Волхв засмеялся. Его дробному сухонькому хихиканью принялись вторить Любослава и даже наглый голоногий щенок (на щенка, впрочем, разом оборвав смех, одновременно да злобно прицыкнули и старец, и женщина).
А потом старик сказал с внезапной серьезностью:
— Чтобы постичь многое из того, что удалось постичь мне… или нам — это будет вернее, но уж лучше я стану говорить не как следует, а как привычно людям, чуждым многих неявных тайн… Так вот, для постижения многого мне пришлось вычленить кой-какие из своих душевных наклонностей и дать им возможность развивать себя отдельно от прочего. Столь замысловатым образом и появилась на свет сия достойная троица… Как я смог этакое совершить? Не скажу. Во-первых, все равно не поймешь, а во-вторых… Пес тебя ведает, а ну-кось поймешь? Чахлого, не к месту говорливого дедки, небось, еще аж на троих хватило без особой убыли для первоосновы, а кого другого, может статься, и на одного себя мало.

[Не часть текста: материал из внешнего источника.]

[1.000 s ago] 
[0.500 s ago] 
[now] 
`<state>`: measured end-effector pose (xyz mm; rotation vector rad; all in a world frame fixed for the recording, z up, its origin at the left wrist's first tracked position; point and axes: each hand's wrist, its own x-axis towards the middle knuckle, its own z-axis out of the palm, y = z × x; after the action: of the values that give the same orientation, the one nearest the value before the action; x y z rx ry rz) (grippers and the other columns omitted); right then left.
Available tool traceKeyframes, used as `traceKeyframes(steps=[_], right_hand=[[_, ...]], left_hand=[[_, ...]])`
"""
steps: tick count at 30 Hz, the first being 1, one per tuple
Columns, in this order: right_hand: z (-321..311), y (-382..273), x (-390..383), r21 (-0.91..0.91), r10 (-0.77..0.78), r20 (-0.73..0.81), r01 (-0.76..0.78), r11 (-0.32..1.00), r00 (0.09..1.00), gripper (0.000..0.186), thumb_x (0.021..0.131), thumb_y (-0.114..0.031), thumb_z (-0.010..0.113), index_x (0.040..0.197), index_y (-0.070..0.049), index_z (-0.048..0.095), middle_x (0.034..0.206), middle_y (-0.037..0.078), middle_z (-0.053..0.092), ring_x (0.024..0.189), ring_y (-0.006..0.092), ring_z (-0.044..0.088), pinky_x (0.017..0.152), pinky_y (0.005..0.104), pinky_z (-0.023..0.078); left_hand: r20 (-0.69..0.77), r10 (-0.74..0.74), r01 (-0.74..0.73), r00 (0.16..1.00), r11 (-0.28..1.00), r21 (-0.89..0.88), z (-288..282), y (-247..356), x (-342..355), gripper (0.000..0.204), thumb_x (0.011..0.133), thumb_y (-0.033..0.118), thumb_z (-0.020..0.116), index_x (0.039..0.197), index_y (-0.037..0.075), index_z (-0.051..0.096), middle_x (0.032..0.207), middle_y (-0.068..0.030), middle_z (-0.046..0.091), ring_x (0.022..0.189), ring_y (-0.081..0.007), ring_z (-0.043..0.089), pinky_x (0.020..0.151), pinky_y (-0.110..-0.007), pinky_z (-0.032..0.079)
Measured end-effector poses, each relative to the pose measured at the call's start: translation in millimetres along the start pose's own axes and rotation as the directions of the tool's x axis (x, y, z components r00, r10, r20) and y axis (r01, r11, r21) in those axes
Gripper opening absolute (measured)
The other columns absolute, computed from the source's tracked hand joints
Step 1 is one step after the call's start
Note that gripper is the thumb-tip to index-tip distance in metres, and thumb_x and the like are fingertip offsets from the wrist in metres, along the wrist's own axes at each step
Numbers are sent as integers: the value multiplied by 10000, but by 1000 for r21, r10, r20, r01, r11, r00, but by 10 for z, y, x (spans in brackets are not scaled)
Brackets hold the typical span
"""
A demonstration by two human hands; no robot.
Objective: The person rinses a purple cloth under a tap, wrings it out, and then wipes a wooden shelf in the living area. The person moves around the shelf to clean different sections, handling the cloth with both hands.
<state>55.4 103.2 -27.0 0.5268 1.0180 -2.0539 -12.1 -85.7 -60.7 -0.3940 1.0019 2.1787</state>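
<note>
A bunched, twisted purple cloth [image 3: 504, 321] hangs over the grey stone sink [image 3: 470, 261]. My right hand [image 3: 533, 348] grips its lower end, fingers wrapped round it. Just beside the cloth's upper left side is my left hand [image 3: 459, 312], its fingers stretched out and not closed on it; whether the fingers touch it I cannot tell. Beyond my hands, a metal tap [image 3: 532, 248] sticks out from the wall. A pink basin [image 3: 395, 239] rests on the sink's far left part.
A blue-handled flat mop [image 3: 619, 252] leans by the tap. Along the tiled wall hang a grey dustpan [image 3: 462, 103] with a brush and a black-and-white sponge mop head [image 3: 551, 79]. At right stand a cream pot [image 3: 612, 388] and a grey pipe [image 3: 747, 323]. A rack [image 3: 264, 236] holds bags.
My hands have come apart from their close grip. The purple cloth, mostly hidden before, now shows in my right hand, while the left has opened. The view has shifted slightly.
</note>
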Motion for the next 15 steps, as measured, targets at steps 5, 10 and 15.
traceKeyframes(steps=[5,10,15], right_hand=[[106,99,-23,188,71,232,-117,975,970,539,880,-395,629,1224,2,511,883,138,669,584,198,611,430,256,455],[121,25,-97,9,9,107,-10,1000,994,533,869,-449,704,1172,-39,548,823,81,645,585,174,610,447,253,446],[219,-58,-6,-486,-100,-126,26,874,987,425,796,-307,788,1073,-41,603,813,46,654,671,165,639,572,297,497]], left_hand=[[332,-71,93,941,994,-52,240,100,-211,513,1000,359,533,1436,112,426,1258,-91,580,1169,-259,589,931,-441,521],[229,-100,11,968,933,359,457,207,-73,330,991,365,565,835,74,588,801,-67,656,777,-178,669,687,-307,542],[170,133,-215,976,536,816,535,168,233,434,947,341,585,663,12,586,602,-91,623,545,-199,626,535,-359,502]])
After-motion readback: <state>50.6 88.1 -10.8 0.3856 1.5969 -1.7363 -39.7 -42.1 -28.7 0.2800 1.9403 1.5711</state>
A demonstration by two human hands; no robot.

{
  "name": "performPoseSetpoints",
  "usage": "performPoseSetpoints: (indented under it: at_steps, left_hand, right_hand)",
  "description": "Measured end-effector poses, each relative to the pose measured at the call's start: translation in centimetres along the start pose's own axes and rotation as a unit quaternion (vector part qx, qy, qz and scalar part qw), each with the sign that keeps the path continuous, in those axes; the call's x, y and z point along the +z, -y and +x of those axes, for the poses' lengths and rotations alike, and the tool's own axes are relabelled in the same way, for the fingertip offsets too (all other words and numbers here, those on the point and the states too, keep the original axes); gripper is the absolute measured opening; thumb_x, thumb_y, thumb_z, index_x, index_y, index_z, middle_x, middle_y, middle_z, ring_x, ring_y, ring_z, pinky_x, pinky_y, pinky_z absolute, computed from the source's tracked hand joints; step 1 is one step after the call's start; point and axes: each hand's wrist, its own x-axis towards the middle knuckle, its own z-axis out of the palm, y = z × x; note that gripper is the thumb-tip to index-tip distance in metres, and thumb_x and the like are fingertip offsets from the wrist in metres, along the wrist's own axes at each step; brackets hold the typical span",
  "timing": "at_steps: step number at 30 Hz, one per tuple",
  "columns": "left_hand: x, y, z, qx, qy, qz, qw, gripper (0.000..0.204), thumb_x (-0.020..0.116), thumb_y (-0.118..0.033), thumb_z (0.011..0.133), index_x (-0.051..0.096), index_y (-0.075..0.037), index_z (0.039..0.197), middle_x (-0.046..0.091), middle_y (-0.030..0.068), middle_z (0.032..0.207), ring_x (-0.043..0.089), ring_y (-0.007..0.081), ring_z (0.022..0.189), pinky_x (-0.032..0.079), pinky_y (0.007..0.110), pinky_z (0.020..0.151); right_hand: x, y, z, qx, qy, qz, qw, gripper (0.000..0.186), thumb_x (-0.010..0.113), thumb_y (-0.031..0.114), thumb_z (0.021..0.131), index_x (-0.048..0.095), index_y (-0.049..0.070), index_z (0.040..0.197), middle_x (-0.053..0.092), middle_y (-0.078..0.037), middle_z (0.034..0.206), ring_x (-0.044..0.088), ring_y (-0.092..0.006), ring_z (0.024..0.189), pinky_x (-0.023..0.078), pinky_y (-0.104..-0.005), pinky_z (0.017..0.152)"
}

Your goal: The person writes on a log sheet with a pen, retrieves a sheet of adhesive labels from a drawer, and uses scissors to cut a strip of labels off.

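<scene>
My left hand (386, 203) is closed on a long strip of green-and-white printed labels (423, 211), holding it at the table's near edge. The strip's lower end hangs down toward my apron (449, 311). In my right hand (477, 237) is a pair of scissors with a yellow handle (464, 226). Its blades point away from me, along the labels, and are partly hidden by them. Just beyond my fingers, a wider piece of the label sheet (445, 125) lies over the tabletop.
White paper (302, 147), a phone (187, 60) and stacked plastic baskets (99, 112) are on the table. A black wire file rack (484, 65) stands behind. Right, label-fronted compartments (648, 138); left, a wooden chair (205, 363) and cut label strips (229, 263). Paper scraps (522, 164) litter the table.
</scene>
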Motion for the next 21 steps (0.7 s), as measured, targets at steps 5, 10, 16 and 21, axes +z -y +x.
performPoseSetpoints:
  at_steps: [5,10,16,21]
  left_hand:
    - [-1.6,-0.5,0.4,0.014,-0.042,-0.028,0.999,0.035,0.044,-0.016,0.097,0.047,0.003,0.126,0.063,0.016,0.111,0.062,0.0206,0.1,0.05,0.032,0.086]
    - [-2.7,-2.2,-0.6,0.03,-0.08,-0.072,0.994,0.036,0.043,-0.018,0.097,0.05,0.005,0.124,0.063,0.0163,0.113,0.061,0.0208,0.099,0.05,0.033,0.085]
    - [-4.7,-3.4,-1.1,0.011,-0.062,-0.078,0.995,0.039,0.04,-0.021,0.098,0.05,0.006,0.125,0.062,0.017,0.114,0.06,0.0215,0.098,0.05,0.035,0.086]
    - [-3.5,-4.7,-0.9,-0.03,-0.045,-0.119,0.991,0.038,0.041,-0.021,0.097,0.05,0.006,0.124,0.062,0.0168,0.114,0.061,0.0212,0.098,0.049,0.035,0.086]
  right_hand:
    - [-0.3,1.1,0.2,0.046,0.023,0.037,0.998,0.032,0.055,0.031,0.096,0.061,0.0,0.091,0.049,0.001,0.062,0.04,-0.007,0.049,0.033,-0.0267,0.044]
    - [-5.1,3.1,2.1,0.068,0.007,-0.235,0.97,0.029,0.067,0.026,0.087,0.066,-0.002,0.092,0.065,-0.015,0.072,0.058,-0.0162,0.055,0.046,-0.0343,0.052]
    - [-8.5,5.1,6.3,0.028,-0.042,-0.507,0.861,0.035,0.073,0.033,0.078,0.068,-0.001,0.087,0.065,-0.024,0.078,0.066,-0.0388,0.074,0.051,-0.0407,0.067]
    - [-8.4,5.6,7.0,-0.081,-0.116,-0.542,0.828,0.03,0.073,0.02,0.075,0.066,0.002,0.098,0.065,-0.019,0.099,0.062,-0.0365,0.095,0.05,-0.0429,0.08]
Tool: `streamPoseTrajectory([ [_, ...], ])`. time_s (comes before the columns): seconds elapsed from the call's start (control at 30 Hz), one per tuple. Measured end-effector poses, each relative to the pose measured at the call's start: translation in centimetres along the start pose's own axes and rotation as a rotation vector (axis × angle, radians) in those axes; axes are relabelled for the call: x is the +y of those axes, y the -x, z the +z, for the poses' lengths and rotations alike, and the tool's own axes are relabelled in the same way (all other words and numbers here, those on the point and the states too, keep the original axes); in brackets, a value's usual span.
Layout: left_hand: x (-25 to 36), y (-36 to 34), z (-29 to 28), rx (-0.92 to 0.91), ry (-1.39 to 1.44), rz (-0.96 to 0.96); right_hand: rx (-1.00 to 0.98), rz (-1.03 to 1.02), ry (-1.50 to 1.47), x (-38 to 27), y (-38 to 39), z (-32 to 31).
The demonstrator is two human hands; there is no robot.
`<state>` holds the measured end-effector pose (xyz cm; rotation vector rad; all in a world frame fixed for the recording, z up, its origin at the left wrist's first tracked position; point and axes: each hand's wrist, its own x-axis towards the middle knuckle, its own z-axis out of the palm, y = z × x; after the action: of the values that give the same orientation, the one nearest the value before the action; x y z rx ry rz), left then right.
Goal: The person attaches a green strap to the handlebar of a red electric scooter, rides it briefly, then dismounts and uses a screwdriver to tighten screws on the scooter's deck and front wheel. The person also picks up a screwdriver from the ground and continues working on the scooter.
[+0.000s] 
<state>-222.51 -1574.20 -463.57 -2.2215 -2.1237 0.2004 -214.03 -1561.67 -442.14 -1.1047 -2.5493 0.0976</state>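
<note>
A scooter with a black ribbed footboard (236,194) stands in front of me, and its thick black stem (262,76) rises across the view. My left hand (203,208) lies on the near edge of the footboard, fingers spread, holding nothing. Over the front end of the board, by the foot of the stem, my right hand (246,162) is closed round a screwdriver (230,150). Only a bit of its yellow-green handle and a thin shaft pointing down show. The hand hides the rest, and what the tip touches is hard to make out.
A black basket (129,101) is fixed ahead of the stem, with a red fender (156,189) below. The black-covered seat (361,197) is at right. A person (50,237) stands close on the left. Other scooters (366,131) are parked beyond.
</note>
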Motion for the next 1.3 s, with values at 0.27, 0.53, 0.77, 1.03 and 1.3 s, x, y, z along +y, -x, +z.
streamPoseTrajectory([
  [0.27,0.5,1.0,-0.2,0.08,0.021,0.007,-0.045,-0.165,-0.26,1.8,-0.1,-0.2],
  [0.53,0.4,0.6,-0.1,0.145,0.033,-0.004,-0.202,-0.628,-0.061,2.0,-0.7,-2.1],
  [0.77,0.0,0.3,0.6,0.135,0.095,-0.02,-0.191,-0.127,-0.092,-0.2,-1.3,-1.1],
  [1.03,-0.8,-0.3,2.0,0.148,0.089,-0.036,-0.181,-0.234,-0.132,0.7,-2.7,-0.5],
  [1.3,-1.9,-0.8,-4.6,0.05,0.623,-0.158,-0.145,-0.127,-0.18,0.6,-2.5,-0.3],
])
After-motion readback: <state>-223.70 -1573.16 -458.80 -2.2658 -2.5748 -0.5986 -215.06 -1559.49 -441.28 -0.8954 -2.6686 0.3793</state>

Мечник слушал, а сам, до боли вывернув шею, безотрывно глядел на Любославу. В суть поведанного волхвом Кудеслав не вдумывался. (Чего тут вдумываться-то?! Одно слово: ведовство.) Однако эта сероглазая… Ну и душа, ну и достойные же задатки, выходит, были у того, изначального Корочуна!
Старик перехватил Мечников взгляд (а наверняка и не только взгляд) и смущенно хмыкнул.
— Этого я и сам до конца постичь не способен, — как-то чуть ли не виновато произнес он. — Вычленял-то я… — волхв запнулся, фыркнул не то весело, не то возмущенно — разглядел, небось, ярко нарисовавшееся в Кудеславовом воображении виденье седобородого мудреца, свежующего себя самого, будто кабанью тушу.